Overall, tech companies (including big names like Microsoft and Google) are enjoying the big wins this year, thanks to flexible work environments, better pay and gold-plated benefits. But Glassdoor’s final list includes a range of industries, including real estate, health care, retail, finance and more.

Put People First

The best places to work provide people with life satisfaction as opposed to job satisfaction alone. Almost all of the corporate founders and CEOs we spoke with told us that they built their companies with people in mind. To them, a healthy culture is as important as a healthy balance sheet. Their benefits go far beyond minimum wage.

Take the case of the San Francisco grocer, Bi-Rite Market. In addition to $15.59 an hour and full health insurance coverage, Bi-Rite matches dollars on all employee 401(k) plans up to 4% of their income and pays profit-sharing that ranges from 2-6% of worker salaries. Anyone who works at least 20 hours a week, including part-time workers, have access to these benefits. As a result, many people who work at Bi-Rite have done so for generations. Several children of longtime employees now work there or return to San Francisco each summer to intern as seasonal staffers. During our visit, we learned that two of these interns were on break from school at Harvard and Wellesley. This is what happens when companies invest in people. The generations prosper.

Other companies we talked to went a step further, and offered a robust number of supplemental programs to help employees maintain work-life balance and improve their mental and physical health. Such programs include stress-reduction workshops, nutritional consultations, financial planning, and grievance counseling services. The effects of these holistic experiences are nicely summarized by the comments of two employees at BambooHR: “The [financial planning and budgeting] class saved my marriage,” and, “I have become a better father since I started working here.”
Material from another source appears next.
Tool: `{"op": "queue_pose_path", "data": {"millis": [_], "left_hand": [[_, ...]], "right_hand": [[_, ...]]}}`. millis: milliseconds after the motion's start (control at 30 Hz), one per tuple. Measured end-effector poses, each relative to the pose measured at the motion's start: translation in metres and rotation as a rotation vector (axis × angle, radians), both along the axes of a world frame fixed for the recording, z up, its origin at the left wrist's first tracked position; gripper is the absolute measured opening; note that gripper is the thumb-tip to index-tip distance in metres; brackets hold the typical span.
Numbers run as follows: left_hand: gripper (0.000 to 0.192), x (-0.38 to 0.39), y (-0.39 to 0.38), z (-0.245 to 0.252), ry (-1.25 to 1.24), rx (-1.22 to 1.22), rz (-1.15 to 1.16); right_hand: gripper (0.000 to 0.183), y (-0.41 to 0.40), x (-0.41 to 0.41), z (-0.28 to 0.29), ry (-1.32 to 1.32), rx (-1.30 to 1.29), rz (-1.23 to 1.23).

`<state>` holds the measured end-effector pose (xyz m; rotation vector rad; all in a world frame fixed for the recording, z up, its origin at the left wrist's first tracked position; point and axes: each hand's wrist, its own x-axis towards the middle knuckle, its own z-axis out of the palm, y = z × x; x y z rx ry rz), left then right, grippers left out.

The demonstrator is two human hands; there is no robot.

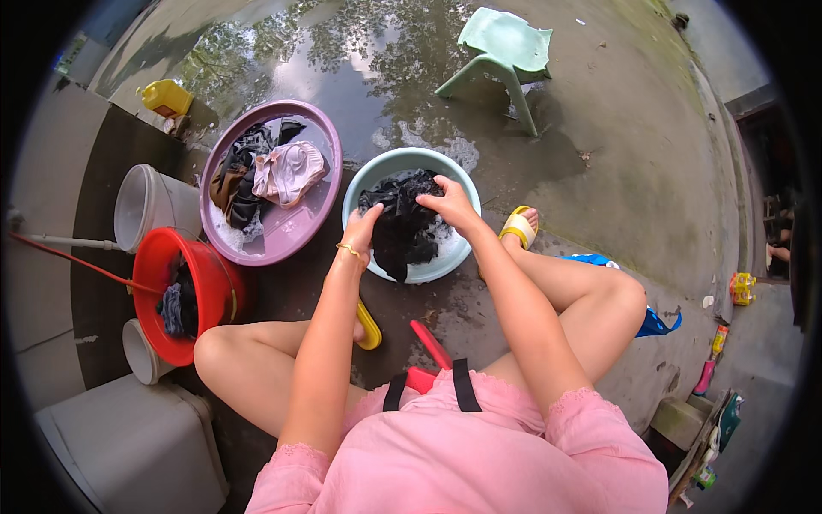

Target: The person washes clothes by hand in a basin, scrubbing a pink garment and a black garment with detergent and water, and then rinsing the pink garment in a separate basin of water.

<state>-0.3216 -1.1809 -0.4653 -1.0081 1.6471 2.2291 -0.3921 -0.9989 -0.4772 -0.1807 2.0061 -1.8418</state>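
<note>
A wet black garment [406, 225] is bunched in a light-blue plastic basin [411, 154] before me, with white suds around it. My left hand [361, 230], a gold-coloured bracelet at its wrist, grips the garment's left side. On the upper right, my right hand [453, 203] pinches the same cloth between thumb and fingers. Part of the garment lies up against the basin's near rim. To the left, a tilted purple tub [331, 144] contains dark clothes [243, 193], a pale pink bra [290, 172] and soapy water.
A red bucket [241, 286] with dark clothes and a red hose [77, 262] stands left, beside white buckets [133, 204]. A green plastic chair [507, 42] and yellow jug [166, 97] are farther off. Puddled water [334, 70] covers some concrete. My yellow slippers [368, 324] flank the basin.
</note>
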Motion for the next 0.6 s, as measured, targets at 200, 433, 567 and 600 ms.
{"op": "queue_pose_path", "data": {"millis": [200,433,567,600], "left_hand": [[0.038,-0.007,0.025,0.068,0.001,0.022,-0.245],[0.027,-0.02,0.028,0.072,0.258,-0.228,-0.229],[0.026,-0.019,0.032,0.087,0.34,-0.193,-0.156],[0.024,-0.018,0.032,0.095,0.339,-0.162,-0.129]], "right_hand": [[0.024,-0.034,0.024,0.043,0.562,0.18,0.008],[0.023,-0.019,0.036,0.041,0.307,-0.279,0.041],[0.022,-0.026,0.042,0.056,0.084,-0.487,-0.071],[0.023,-0.026,0.041,0.058,0.022,-0.518,-0.086]]}}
Perhaps the most extreme examples, however, were those organizations that made concerted efforts to act on behalf of workers in need. Health Catalyst helped one employee build a controlled living environment for their newborn child who was born with a rare immune deficiency. And when an employee at BAF was in a terrible auto accident, the company moved them from a third-floor apartment to a first-floor one in the same building, placing possessions just as they had been before and providing technology to stay connected during the recuperation process. (The employee had only been working there for a short period of time).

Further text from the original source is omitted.